Data sources for stock portfolio optimization: This
section discusses the data sources used in stock
portfolio optimization. It may cover the different
types of data sources available, such as financial
statements, market data, news articles, and social
media feeds. The section may also highlight the
challenges associated with data collection, cleaning,
and preprocessing in portfolio optimization.
Stock Management Using Artificial Intelligence
641
Evaluation metrics for portfolio optimization: This
section covers the different evaluation metrics used to
assess the performance of a portfolio optimization
algorithm. It may discuss measures such as Sharpe
ratio, Sortino ratio, and maximum drawdown, and
how they are used to evaluate the risk-return trade-off
of a portfolio.
4 RESEARCH METHODOLOGY
Financial markets are important in modern economies
because they permit capital allocation and risk
management. Identifying successful investment
opportunities has become more difficult as the
complexity and volume of financial data has
increased. Artificial intelligence and machine
learning have the potential to revolutionise the
financial industry, including stock portfolio
optimisation. These techniques can swiftly process
vast volumes of data and find complicated patterns
and relationships that human analysts may miss.
Traditional portfolio optimisation strategies, such as
mean-variance optimisation, are frequently employed
in finance, although they have significant drawbacks.
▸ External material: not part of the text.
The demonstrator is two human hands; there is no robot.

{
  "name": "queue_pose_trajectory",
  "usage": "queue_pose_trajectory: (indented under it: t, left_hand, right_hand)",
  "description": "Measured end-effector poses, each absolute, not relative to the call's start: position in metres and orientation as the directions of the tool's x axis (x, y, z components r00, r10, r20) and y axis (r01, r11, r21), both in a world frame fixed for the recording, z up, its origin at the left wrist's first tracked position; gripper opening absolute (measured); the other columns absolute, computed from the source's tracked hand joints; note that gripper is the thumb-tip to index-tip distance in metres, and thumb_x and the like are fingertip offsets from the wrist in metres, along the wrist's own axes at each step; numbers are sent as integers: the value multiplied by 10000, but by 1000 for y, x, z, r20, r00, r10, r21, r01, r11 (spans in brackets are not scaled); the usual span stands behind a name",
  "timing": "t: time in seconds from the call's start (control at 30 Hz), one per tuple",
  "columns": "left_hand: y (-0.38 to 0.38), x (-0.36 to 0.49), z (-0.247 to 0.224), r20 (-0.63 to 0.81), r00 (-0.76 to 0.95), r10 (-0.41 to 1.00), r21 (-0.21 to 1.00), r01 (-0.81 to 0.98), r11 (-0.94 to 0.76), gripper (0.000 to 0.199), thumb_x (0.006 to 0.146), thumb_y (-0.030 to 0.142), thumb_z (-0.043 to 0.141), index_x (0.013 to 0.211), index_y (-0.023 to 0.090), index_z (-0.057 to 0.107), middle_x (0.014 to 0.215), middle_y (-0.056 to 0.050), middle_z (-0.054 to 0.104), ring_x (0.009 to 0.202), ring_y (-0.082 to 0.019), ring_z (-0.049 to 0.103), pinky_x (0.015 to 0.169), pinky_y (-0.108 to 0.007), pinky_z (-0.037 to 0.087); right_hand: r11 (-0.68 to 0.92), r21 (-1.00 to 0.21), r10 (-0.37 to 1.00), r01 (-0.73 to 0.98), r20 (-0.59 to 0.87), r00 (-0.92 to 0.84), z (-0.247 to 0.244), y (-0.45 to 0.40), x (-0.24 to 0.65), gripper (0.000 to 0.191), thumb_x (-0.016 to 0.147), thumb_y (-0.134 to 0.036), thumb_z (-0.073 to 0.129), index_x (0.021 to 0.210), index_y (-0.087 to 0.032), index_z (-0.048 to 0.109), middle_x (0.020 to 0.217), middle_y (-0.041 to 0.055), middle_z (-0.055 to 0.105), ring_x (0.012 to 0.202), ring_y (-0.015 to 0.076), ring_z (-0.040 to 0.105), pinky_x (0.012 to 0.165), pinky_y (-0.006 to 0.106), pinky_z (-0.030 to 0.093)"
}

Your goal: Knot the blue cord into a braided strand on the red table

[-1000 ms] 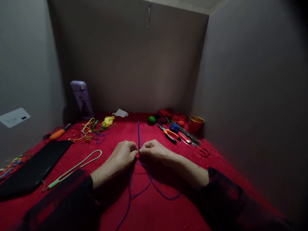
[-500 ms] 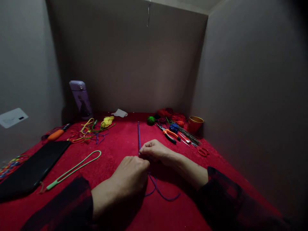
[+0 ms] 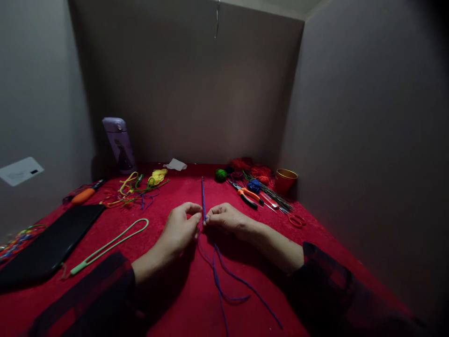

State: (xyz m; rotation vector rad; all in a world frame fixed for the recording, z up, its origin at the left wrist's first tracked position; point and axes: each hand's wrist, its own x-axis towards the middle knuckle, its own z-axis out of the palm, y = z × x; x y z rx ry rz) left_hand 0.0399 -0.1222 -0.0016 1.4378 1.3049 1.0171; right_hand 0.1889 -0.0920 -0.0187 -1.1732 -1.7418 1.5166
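Note:
A narrow blue-purple cord runs straight from a fixed point on the red cloth down to my hands. My right hand pinches its lower end between thumb and fingertips. Just left of it, my left hand has thumb and index finger nearly together at a purple strand, the other fingers curled. Loose purple strands trail from below the hands over the cloth toward the front edge, some curving right.
Left: black tablet-like slab, green loop tool, orange-handled tool, tangled threads, purple bottle. Right: pliers, scissors, yarn balls, red cup. Grey walls stand around the red cloth.
My left hand has turned from a fist in front of the cord to a pinch at its left. The loose strands now spread farther forward. My right hand stays nearly in place.

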Motion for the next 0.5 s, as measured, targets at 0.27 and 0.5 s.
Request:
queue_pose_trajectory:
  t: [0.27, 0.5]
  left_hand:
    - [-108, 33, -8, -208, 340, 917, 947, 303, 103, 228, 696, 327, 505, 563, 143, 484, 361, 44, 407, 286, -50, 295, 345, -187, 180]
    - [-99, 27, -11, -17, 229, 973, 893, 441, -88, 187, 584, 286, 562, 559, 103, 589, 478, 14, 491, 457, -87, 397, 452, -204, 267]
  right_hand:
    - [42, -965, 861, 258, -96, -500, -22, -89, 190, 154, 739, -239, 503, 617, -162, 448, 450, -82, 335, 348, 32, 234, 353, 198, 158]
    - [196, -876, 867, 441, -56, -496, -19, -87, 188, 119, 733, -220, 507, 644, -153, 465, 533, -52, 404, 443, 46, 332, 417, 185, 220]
These characteristics include their sensitivity to input
parameters, assumptions about the underlying data,
and failure to manage non-linear asset relationships.
Portfolio optimization is a challenging problem, and
the performance of different methods can vary
significantly depending on the data and assumptions
used. As investors seek more accurate and reliable
portfolio optimization methods, the use of artificial
intelligence and machine learning techniques is
becoming increasingly popular. With the growth of
digital technologies and the internet, financial data is
becoming more accessible and available in real-time.
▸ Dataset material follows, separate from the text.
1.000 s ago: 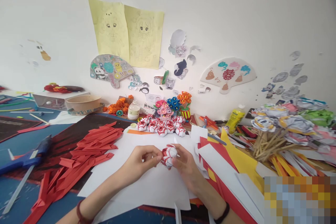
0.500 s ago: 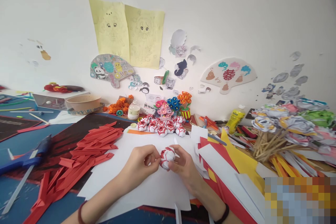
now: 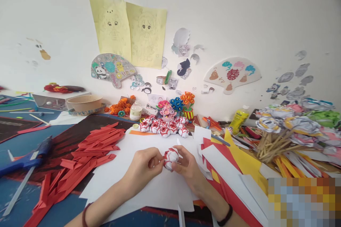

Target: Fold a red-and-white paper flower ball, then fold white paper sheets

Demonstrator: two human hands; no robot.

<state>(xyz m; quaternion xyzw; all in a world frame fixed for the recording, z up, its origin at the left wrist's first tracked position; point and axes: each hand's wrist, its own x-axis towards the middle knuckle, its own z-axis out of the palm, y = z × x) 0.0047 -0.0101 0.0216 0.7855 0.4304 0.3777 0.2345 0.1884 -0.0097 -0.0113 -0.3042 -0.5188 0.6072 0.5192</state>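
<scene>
A red-and-white paper flower is held up over the white paper sheets. My right hand grips it from the right, thumb in front and fingers behind. From the other side, the pinched thumb and fingertips of my left hand press on its left edge; whether they hold a single petal is too small to tell. Behind both hands sits a cluster of finished red-and-white paper flowers. Folded red paper strips lie heaped to the left of my left hand.
A blue glue gun with a glue stick rests at the left. Red, yellow and white paper sheets spread out on the right, below a bunch of stemmed paper flowers. A yellow bottle and a bowl stand near the wall.
The paper flower has turned and tilted slightly in my fingers. Both hands stay almost where they were, and the camera view has shifted a little.
</scene>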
This data, combined with advances in computing
power and storage, provides an opportunity to
develop more sophisticated portfolio optimization
techniques.
Deep learning models, which are a subset of
machine learning techniques, have shown promise in
various fields, including finance. These models can
learn complex patterns and relationships in data,
making them suitable for portfolio optimization
problems. The lack of interpretability of the models is
one of the challenges of employing artificial
intelligence and machine learning techniques in
finance. It can be challenging to understand why a
model makes a particular prediction, which can make
it difficult to implement and use in practice. Overall,
the context of the research topic highlights the need
for more accurate and reliable portfolio optimization
methods in the face of growing complexity and data
volume in financial markets. The use of artificial
intelligence and machine learning techniques,
particularly deep learning models, offers a promising
solution to this challenge. However, the challenge of
interpretability must also be addressed to ensure that
these models can be implemented and used
effectively in practice.
5 RESULTS
Data Analysis
The financial data used in the study was sourced from
multiple databases, including historical stock price
data and financial statements. The data was
preprocessed using techniques such as data cleaning,
normalization, and feature engineering to make it
suitable for analysis. Machine learning techniques,
such as clustering and dimensionality reduction, were
applied to the data to identify patterns and
relationships. The results of the data analysis showed
that deep learning models outperformed traditional
portfolio optimization methods in identifying non-
linear relationships between different stocks and their
historical performance.
Portfolio Optimization
The proposed artificial intelligence-based portfolio
optimization model incorporated both financial and
non-financial data to make more accurate predictions
about the future performance of different stocks. The
model used a combination of supervised and
unsupervised learning techniques, such as recurrent
neural networks and reinforcement learning, to
generate optimized stock portfolios. The optimization
was based on a set of constraints, such as minimum
and maximum weights for each stock in the portfolio,
and an objective function, such as maximum expected
return or minimum risk. The model was trained using
a combination of historical data and simulated market
scenarios to ensure robustness.
Evaluation Metrics
The performance of the proposed model was
evaluated using various evaluation metrics, such as
Sharpe ratio, Sortino ratio, and maximum drawdown.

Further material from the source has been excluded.